Second ATP event put on back burner

PUBLISHED : Thursday, 21 April, 1994, 12:00am
UPDATED : Thursday, 21 April, 1994, 12:00am

MARLBORO Championships organisers' hopes of rejoining the Association of Tennis Professionals' official Tour have been put on hold because of a full international calendar.

Organisers of October's special event last week had high-level talks with officials from the ATP. And tournament director Ken Catton said the current calendar does not allow the Marlboro to join the Salem Open on the official world circuit.

Catton, who had previously organised the Hong Kong Open for two decades, spoke with the ATP's chief executive officer Mark Miles and executive vice president Larry Scott during last week's tournament won by American Chinese Michael Chang.

''We were talking to them and we discussed all of the necessary issues,'' said Catton. ''In fact, we have been talking to the ATP for the last two years to explore ways of becoming part of the Tour.

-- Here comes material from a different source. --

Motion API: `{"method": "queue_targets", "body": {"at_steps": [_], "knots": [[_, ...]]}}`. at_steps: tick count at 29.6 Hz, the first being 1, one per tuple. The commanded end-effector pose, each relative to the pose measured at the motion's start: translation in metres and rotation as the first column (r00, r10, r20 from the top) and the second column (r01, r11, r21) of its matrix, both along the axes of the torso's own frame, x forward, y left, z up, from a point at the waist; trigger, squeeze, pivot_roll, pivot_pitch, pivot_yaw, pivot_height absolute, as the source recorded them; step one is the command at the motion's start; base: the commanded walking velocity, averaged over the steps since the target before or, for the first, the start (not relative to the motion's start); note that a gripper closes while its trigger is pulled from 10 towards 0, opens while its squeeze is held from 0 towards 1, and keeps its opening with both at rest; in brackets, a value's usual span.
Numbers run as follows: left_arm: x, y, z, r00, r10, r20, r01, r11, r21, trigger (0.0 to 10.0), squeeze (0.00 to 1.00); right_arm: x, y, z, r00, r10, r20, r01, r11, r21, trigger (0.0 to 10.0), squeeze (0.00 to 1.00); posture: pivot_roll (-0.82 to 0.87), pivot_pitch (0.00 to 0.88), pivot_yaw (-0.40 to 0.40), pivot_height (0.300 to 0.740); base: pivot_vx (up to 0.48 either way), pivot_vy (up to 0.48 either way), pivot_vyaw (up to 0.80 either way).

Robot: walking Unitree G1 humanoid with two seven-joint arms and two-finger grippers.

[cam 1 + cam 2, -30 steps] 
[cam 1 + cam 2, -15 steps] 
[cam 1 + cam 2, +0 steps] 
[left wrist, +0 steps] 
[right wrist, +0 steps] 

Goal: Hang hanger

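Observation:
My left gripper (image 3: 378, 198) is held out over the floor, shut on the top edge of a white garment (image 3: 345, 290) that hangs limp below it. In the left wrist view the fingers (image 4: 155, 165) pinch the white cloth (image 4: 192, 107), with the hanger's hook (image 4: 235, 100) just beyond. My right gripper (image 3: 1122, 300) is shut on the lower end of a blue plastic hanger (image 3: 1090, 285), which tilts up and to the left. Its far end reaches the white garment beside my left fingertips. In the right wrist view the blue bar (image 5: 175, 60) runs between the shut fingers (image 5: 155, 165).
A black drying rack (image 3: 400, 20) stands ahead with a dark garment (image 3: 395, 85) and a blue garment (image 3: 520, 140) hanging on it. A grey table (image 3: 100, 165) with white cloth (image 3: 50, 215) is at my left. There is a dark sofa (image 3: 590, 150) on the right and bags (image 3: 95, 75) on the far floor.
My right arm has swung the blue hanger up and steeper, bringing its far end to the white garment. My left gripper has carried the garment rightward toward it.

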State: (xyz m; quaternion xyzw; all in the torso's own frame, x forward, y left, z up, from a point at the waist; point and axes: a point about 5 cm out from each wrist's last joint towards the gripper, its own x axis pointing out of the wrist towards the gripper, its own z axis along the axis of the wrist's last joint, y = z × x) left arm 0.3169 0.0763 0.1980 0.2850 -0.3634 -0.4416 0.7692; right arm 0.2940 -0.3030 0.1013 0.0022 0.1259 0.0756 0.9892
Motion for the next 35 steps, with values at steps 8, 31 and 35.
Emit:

''It is all a matter of the calendar and, at the moment, it is full. One way is for somebody to sell a big tournament during that week. But I can't see somebody selling a successful tournament.

''But having said that, we have a very good tournament. It is often incorrectly referred to as an 'exhibition', when it is in fact a 'special event'. Exhibitions are one-off matches for an agreed amount of money, whereas ours is a proper tournament.'' This year's event is scheduled for the third week of October and will clash with ATP events in Beijing, Lyon and Vienna.

Last year's Marlboro attracted a star-studded cast including former world number one players Ivan Lendl, who was in Hong Kong last week, John McEnroe and Sweden's Stefan Edberg, as well as eventual winner, Dutchman Richard Krajicek.

It also featured the flamboyant Jensen brothers, Luke and Murphy, in the doubles competition.

With such a high-class field, organisers would not settle for a drop in quality should they join the circuit.

In January, 1988, Catton and the Hong Kong Tennis Patrons' Association left the governing Men's Tennis Council because they would not upgrade the Hong Kong Open to super-series status, which would have guaranteed at least two top 10 players.

Catton would be after a US$1 million championship series single-week event, such as Indian Wells or Stockholm, which would guarantee as many top 10 players as available, injury-permitting.

However, these tournaments belong to a select group and a more likely scenario would be a championship series double-week event, like the Japan Open or the Australian Indoor, when the top players would be split with another tournament during the same week.

The Salem Open is a World Series event where players can be lured via appearance money.

All eight seeds in the boys' singles advanced into the third round of the Hong Kong Junior Championships at Victoria Park yesterday.

Second-seeded Dominik Hrbaty of Slovakia beat South Korea's Chung Hee-sung 6-7 (0-7), 6-4, 6-4 to reach the last 16 along with top-seeded Canadian Chris Santoso, who booked his place with a 6-0, 6-0 whitewash of Hong Kong's Wayne Wong on Tuesday.

John Hui is the sole Hong Kong survivor in the boys' singles and faces India's Jaideep Shetty in the third round.

Thailand's eighth-seeded Phornsarin Tovistchai was the only seed to lose in the women's singles when she was beaten 6-0, 6-4 by Korea's Kang Seung-yeon in the second round.

Top-seeded Filipina Francesca La'O takes on Malaysia's Khoo Chin-bee in the quarter-finals while second-seeded Ludmila Varmuzova meets Australia's third-seed Angela Lawrence.